**Problem to work on**. Copy the records below verbatim, from the first line through the line containing "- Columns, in", inclusive, and output nothing else.

[Records excerpted from a collection]
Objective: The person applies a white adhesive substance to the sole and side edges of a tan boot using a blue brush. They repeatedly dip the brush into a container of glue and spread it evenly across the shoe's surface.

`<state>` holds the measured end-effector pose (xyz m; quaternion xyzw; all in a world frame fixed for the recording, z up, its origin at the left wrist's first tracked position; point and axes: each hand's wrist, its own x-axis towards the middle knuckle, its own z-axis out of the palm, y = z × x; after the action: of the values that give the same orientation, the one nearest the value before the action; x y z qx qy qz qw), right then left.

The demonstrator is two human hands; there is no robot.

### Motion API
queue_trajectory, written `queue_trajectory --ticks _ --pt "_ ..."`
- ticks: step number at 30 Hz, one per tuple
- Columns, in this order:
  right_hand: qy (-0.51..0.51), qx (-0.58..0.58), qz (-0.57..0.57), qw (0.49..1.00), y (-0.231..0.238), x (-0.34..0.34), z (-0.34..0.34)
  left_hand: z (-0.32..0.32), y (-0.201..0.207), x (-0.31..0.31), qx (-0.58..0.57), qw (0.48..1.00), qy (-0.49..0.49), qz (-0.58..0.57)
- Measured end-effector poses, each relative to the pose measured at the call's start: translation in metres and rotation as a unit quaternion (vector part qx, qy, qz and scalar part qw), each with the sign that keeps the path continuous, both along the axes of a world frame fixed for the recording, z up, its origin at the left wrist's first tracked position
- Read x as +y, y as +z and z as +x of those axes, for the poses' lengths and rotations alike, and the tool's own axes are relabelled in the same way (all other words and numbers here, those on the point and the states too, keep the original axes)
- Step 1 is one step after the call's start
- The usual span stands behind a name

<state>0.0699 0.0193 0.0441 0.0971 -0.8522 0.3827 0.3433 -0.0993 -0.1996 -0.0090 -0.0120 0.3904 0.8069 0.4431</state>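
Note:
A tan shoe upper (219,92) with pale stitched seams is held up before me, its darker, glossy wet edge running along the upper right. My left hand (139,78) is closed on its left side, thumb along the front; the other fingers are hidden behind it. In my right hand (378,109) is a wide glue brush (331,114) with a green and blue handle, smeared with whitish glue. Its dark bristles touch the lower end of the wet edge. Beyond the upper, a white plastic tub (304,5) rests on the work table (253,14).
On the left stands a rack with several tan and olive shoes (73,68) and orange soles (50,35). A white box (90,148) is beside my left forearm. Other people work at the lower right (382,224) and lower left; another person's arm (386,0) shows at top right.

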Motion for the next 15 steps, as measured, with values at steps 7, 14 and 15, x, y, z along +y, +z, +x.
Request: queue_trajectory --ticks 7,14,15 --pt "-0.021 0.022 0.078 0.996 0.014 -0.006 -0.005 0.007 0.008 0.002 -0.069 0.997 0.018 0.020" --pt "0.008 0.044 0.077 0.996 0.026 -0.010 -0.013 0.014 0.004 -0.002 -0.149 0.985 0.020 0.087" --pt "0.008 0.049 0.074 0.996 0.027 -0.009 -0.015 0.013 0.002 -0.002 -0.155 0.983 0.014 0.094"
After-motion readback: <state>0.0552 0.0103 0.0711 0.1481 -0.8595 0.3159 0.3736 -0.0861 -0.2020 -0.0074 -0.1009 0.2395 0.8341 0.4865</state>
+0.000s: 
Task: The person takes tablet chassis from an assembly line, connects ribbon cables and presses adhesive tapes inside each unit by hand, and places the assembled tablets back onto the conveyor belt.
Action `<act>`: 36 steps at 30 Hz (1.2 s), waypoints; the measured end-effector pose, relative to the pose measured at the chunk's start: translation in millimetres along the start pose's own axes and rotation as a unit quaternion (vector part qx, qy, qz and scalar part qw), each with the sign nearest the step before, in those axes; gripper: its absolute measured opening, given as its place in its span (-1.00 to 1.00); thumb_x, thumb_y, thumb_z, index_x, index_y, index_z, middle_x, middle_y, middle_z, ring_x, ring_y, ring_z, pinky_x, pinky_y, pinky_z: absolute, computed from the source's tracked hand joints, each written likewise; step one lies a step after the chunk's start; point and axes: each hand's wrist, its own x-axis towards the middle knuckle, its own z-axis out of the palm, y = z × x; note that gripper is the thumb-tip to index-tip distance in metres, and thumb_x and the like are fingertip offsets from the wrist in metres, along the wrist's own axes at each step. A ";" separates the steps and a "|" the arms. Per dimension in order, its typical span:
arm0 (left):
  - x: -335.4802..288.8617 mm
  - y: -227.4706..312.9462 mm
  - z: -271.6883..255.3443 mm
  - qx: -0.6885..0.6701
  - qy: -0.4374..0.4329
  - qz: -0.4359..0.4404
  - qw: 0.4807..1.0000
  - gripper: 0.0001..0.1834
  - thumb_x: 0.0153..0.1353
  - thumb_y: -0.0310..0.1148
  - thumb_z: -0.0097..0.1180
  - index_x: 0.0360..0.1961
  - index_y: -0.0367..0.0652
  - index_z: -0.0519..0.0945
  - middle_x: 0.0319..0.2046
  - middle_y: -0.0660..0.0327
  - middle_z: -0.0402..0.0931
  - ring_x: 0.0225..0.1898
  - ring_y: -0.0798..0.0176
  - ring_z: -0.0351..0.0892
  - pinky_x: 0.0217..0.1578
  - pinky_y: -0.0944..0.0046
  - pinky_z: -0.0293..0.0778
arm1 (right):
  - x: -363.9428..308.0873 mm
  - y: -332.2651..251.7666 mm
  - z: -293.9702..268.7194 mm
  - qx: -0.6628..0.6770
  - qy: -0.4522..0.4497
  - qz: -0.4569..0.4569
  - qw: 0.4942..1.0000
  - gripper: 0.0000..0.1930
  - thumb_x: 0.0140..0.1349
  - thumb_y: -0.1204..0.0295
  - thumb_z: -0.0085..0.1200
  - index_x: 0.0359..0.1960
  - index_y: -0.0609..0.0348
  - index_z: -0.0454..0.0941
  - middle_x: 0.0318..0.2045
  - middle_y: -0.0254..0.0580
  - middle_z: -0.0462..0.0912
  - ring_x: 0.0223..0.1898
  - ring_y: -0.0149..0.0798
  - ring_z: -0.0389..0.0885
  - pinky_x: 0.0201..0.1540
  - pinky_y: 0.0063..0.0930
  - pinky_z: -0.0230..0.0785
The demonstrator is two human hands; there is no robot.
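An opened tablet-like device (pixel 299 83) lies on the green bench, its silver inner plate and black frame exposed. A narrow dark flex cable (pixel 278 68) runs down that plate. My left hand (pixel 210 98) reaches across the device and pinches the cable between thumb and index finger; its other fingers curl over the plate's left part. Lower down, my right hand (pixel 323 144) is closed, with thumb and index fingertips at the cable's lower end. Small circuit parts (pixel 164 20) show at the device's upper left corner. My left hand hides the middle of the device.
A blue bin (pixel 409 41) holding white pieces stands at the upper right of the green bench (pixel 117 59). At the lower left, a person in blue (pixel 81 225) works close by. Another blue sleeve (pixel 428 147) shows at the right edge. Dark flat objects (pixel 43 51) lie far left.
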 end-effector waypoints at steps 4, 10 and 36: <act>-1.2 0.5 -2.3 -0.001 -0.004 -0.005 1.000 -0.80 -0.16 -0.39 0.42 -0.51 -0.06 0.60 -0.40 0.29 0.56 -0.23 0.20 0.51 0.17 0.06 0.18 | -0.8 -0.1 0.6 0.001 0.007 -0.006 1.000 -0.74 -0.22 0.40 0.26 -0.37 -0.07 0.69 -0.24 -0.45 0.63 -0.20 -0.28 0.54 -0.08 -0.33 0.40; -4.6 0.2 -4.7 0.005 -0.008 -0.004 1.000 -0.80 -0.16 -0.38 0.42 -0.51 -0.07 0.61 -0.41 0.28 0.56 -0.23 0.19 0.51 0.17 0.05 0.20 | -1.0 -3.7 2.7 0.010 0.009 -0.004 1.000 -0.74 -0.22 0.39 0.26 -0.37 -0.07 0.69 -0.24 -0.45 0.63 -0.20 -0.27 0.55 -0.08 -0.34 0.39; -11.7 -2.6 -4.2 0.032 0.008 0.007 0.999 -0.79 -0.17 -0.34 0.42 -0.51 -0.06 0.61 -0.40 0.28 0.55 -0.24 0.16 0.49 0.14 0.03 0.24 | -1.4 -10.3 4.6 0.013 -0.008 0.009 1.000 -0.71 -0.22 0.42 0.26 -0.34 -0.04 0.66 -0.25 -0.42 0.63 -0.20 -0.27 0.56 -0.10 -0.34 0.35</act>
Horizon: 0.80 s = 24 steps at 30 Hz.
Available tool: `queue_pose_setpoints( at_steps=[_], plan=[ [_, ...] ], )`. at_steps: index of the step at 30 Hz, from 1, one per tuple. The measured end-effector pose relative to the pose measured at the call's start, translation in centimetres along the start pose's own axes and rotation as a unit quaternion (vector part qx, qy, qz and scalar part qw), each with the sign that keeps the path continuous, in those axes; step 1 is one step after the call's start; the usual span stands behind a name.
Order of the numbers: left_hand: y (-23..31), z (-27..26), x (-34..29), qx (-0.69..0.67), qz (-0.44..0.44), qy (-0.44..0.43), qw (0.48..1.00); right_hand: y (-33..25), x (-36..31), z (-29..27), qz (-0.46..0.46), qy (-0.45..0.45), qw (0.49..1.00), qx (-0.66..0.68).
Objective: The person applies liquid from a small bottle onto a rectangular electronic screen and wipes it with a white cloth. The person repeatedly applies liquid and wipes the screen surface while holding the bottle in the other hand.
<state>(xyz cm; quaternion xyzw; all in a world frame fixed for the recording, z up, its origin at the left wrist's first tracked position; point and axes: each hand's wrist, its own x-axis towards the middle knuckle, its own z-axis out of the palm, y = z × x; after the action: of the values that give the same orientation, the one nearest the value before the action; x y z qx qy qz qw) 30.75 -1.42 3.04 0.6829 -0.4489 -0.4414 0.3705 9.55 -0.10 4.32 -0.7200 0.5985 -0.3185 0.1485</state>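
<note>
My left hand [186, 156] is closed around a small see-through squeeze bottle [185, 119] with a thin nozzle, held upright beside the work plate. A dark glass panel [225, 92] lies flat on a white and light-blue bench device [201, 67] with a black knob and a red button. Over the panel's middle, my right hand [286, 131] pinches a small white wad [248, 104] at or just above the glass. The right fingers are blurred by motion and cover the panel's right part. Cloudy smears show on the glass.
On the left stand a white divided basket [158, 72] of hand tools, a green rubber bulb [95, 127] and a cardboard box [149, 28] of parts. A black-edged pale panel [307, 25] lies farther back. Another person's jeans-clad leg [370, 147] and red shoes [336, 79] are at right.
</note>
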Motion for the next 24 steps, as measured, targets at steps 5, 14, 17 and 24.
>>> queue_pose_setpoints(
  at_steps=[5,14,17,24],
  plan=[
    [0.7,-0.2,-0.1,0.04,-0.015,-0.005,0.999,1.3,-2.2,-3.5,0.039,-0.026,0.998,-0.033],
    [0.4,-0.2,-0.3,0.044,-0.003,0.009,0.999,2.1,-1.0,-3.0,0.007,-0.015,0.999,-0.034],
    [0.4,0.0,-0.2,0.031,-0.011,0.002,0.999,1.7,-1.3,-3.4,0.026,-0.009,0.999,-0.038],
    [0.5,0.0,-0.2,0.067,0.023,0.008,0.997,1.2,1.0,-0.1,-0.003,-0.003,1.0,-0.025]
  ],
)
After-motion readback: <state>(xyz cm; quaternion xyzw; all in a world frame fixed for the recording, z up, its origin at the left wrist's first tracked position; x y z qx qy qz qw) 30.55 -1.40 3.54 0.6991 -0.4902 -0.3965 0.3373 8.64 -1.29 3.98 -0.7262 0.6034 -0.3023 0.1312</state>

**Answer**.
Objective: The person applies a white adhesive substance to the sole and side edges of a tan boot using a blue brush. They repeatedly dip the brush into a container of glue and spread it evenly across the shoe's surface.

`<state>` holds the measured end-effector pose (xyz m; quaternion xyzw; all in a world frame fixed for the recording, z up, its origin at the left wrist's first tracked position; point and axes: each hand's wrist, its own x-axis towards the middle knuckle, its own z-axis out of the palm, y = z × x; after the action: of the values that give the same orientation, the one nearest the value before the action; x y z qx qy qz qw), right then left.

The demonstrator is two human hands; there is no robot.

### Motion API
queue_trajectory, written `queue_trajectory --ticks _ --pt "_ ..."`
- ticks: step number at 30 Hz, one per tuple
- Columns, in this order:

For this exercise, the work is now complete.